While donor organizations compete for scarce funds, they target countries that make the headlines worldwide. Governments of resource-rich nations seem to allocate aid money as a political tool to strengthen their positions on the world scene. For a country such as Lesotho, the well has run dry. At a time when the productive portion of the population is decimated, orphaning increases at an alarming rate and young Lesotho residents face an uncertain future, aid organizations flee en masse. People who provide grassroots-level services in HIV/AIDS prevention and care struggle to find their feet despite dwindling resources and growing need.

Death may strike someone you love at any moment. This is a far cry from the privileged days of my youth in upstate New York. Death was reserved for distant aging relatives or beloved family pets. I remembered listening to fairy tales of a paradise awaiting those little boys and girls who did the right thing. What was required? Telling the truth? No one told us the truth. We tried to keep our rooms clean, be nice to our teachers, say please and thank you — all superficial gestures, testaments to a limited sense of the world. We must have been blessed, because we had so much. Bad things must have only happened to those who deserved it. Was that not the way? In retrospect, that naivete seems disconcerting yet comforting. Now, the common sense of my youth has irrevocably disappeared, replaced by cold disdain for the promise of Eden.

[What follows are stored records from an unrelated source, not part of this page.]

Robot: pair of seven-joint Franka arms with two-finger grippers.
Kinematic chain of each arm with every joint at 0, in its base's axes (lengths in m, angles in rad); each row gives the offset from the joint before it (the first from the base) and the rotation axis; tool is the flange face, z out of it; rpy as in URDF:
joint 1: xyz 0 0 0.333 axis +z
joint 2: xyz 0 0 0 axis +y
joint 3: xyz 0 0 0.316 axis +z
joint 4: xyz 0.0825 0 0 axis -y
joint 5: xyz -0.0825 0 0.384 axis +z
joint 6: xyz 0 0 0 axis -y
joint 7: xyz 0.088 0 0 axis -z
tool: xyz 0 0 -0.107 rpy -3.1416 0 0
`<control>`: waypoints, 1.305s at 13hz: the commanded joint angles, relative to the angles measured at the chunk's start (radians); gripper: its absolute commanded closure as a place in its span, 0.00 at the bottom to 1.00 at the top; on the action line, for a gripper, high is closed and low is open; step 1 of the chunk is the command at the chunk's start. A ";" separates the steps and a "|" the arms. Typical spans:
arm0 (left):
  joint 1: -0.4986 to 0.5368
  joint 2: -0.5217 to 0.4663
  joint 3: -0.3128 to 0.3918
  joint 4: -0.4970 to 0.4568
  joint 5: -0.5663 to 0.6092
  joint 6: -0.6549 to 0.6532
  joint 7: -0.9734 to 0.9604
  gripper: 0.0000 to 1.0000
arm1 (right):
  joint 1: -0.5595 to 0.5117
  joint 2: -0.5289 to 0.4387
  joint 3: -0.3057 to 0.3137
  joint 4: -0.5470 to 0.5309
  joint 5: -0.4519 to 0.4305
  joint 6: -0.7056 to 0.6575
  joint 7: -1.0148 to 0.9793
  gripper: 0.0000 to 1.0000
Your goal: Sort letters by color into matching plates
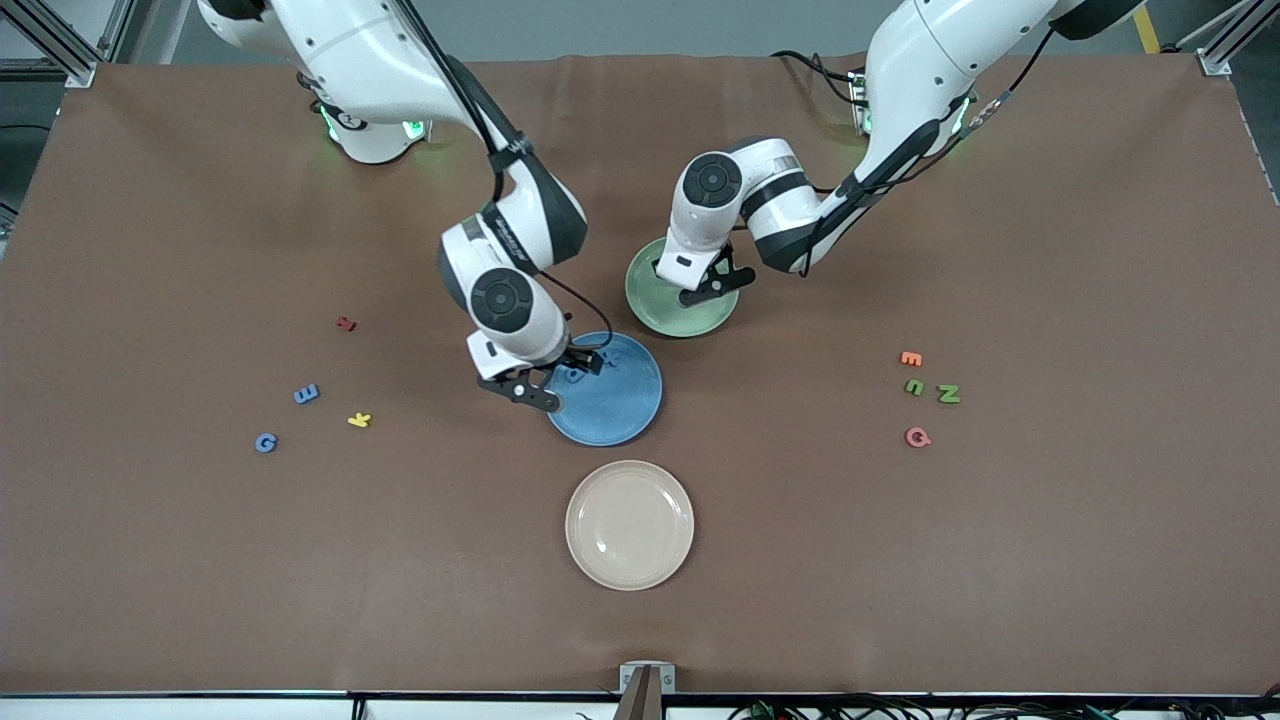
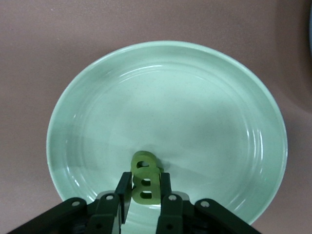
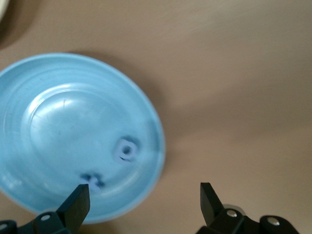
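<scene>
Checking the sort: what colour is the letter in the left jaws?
Green letter, over the green plate; left wrist view shows it best.

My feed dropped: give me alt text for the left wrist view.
The left gripper is shut on a green letter, holding it over the pale green plate, which fills most of the view. The plate sits on the brown table, with nothing else in it.
</scene>
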 commanded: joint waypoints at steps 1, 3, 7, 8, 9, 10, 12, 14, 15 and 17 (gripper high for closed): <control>-0.026 0.012 0.015 0.020 0.023 0.005 -0.023 1.00 | -0.121 -0.142 0.010 -0.043 0.006 -0.169 -0.130 0.00; -0.026 0.015 0.019 0.020 0.023 0.005 -0.025 1.00 | -0.198 -0.232 0.010 -0.113 -0.055 -0.207 -0.258 0.00; -0.028 0.026 0.021 0.018 0.025 0.004 -0.023 1.00 | -0.414 -0.309 0.010 -0.189 -0.196 -0.201 -0.620 0.00; -0.028 0.027 0.021 0.020 0.025 0.004 -0.025 0.99 | -0.462 -0.300 0.012 -0.189 -0.232 -0.196 -0.686 0.00; -0.028 0.033 0.022 0.020 0.023 0.004 -0.023 0.99 | -0.509 -0.297 0.012 -0.194 -0.240 -0.173 -0.765 0.00; -0.028 0.035 0.022 0.020 0.023 0.004 -0.023 0.99 | -0.537 -0.297 0.012 -0.210 -0.241 -0.141 -0.843 0.00; -0.028 0.033 0.024 0.020 0.023 0.004 -0.025 0.98 | -0.588 -0.283 0.010 -0.249 -0.246 -0.041 -0.979 0.00; -0.026 0.035 0.025 0.029 0.023 0.004 -0.023 0.97 | -0.606 -0.262 0.010 -0.286 -0.284 0.049 -1.063 0.00; -0.026 0.035 0.025 0.032 0.023 0.002 -0.023 0.96 | -0.611 -0.259 0.012 -0.315 -0.286 0.091 -1.066 0.00; -0.026 0.037 0.025 0.032 0.023 0.002 -0.023 0.71 | -0.622 -0.252 0.010 -0.382 -0.286 0.216 -1.125 0.01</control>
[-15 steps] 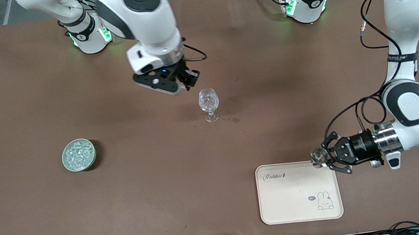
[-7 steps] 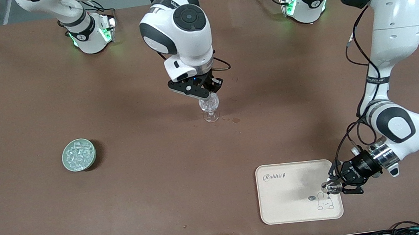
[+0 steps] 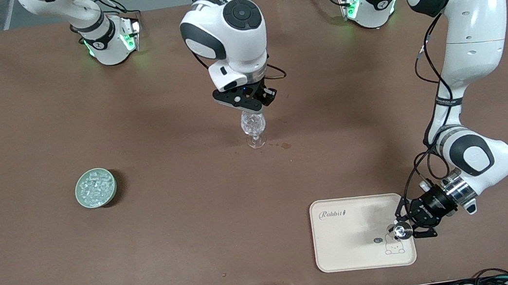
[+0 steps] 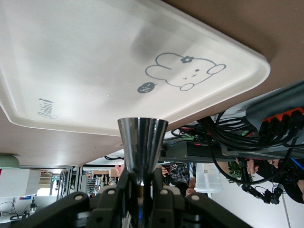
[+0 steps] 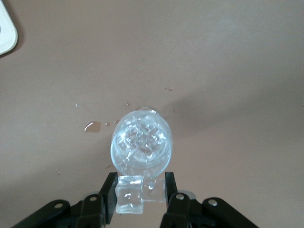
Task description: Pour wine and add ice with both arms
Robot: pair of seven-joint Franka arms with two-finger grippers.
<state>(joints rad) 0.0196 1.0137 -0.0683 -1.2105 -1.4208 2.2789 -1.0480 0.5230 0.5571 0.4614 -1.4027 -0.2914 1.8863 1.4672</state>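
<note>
The right gripper [image 3: 253, 105] is held just over the stemmed glass [image 3: 254, 130], which stands upright mid-desk and is filled with ice. One clear cube [image 5: 129, 194] is gripped between its fingers [image 5: 110, 190], directly above the rim of the glass [image 5: 141, 141]. A few small droplets [image 5: 91, 126] are seen on the brown desk [image 3: 184, 210] beside the foot of the glass. A green bowl [image 3: 95, 188] of ice [image 3: 94, 186] sits toward the right arm's end of the desk, nearer the front camera than the glass. The left gripper [image 3: 405, 229] is held low over the cream tray [image 3: 345, 238], above its rabbit drawing [image 4: 183, 72]; its fingers [image 4: 161, 190] are closed on a shiny metal cone [image 4: 141, 146], possibly a jigger.
</note>
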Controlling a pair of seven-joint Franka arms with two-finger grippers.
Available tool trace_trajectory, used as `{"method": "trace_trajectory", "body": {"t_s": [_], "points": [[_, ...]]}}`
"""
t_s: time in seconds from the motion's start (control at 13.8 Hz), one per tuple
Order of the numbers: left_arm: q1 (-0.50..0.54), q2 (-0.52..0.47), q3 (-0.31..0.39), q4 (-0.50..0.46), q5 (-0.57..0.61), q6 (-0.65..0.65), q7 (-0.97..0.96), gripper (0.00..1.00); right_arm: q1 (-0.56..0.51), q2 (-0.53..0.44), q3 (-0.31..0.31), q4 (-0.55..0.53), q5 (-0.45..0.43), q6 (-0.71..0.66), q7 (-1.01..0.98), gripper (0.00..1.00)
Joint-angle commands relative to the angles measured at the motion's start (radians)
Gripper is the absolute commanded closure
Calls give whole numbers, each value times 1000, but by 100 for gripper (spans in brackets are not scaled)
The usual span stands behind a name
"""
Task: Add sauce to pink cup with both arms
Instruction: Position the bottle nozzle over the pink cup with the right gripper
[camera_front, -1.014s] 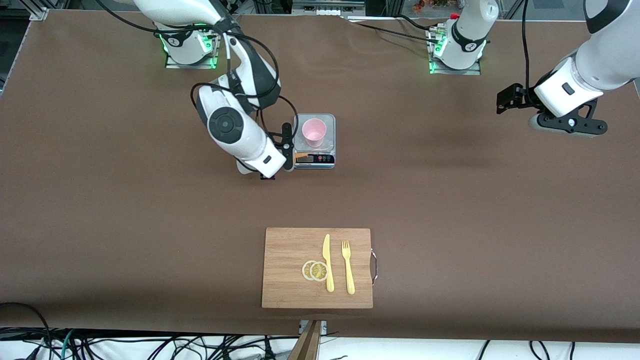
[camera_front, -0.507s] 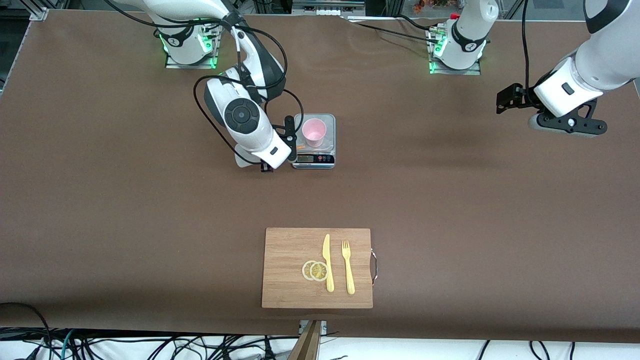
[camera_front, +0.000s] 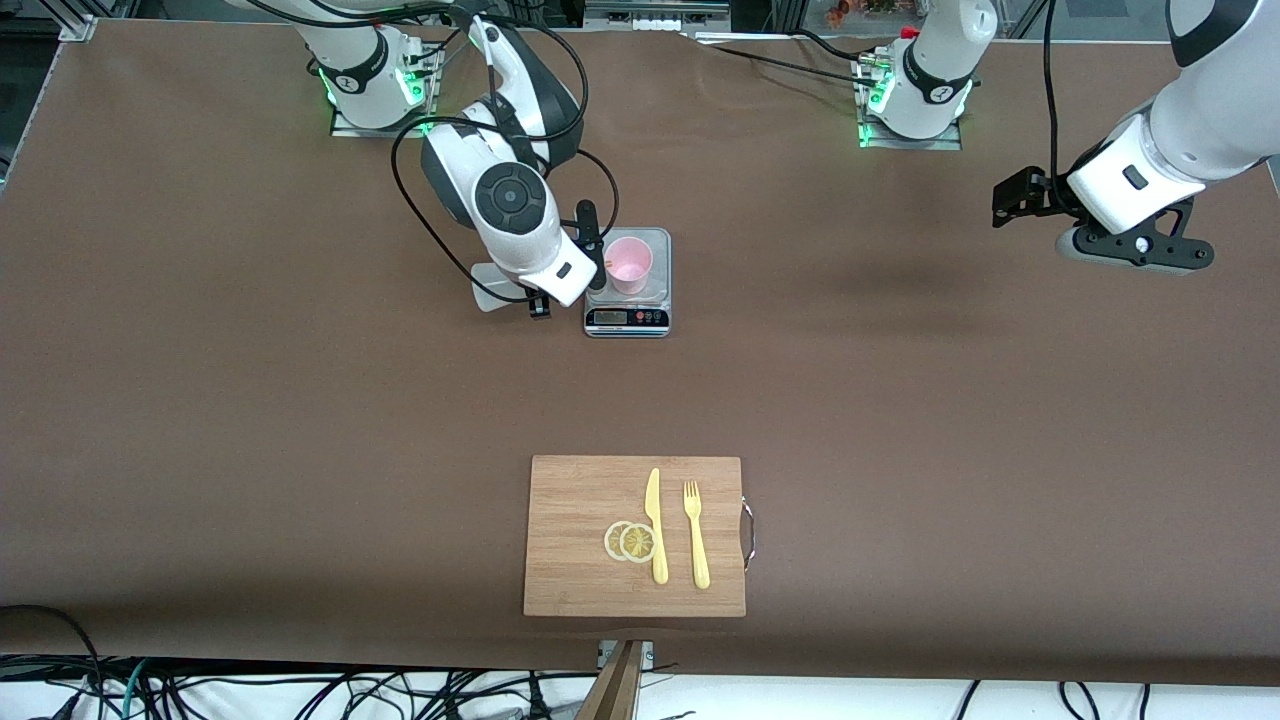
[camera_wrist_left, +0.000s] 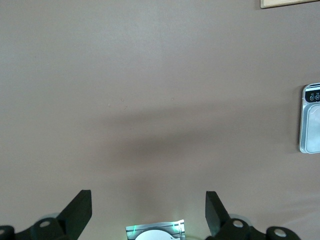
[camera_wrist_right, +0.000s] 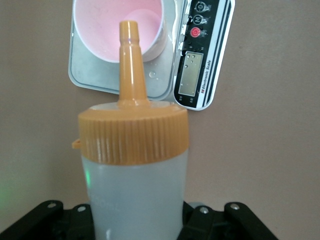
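Observation:
The pink cup (camera_front: 628, 262) stands on a grey kitchen scale (camera_front: 627, 318). My right gripper (camera_front: 592, 260) hovers just beside the scale, at the right arm's end, shut on the sauce bottle (camera_wrist_right: 134, 190). In the right wrist view its orange nozzle (camera_wrist_right: 131, 60) points at the cup (camera_wrist_right: 105, 30), with the tip in line with the opening. In the front view the wrist hides most of the bottle. My left gripper (camera_front: 1015, 195) waits open and holds nothing, high over the left arm's end of the table; its fingers (camera_wrist_left: 80, 212) stand wide apart.
A wooden cutting board (camera_front: 580, 500) lies nearer the front camera. On it are a yellow knife (camera_front: 655, 525), a yellow fork (camera_front: 696, 535) and two lemon slices (camera_front: 630, 541). The scale's display (camera_wrist_right: 192, 67) faces the front camera. Brown tabletop surrounds everything.
My right arm has carried the bottle away from the front camera along the scale's side, bringing the nozzle up to the cup. The left arm has not moved.

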Motion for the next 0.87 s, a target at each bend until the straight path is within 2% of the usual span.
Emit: {"method": "trace_trajectory", "body": {"t_s": [0.0,0.8], "points": [[-6,5,-1,22,8,-21,-9,0,11,-29,-3,-25,-38,-12,16,100],[-6,5,-1,23,8,-21,-9,0,51,-20,-3,-13,-116,-29,59,100]]}}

My thoughts are interrupted by the gentle entreaty of a delicate voice. It is like waking from a mild nightmare to the morning sunlight, where vague feelings of fear are replaced by relieved contentment. Lerato stands before me in a tattered yet strangely elegant dress, no doubt the former raiment of some long ago Easter service. She smiles slightly, politely requesting the attention of her former neighbor.

“Father, how do you live?”

“I live well, my child. And you? Beautiful as ever, I see.”

“No, father, it is you who are beautiful,” she responds in broken English, eager to expose her newly acquired talent. It is a game we play, eliciting laughter and smiles from one another. Mostly, though, it is a way to celebrate a deep affection for one another.

I decide to continue in my interpretation of her native tongue, “So what brings you all the way to town to see such an ugly old man?”

“Ah, no, father, a beautiful old man. I have news, news from Mother Mathulo. She has given birth to a little boy and wanted you to know. He is well and she is resting, so you will not see her for a while. She thought you would worry, so she wanted me to tell you. But I must go now, it is a long walk to home, and the rain is coming!”

I felt suddenly light, as if a heavy mist broke to reveal the shining sun. My old friend was struggling to bear the burgeoning life inside, not succumbing to ubiquitous death. New life, bright hopeful eyes to gaze upon the world. Amid so much death, a new soul emerges to restore faith, although in what I am not entirely sure. Maybe the joy lies in the renewal of spirit, washing away fear and darkness, if only for a moment. That moment is worth a thousand days under the normal burden of life. In the distance, I hear music rising from my old home. I listen contentedly as songs fill the sky in the village, welcoming the new soul into our midst.


Ken Storen is the managing director of a nongovernmental organization in Lesotho that works in the areas of HIV/AIDS, orphan support, agriculture development, literacy training and water system development.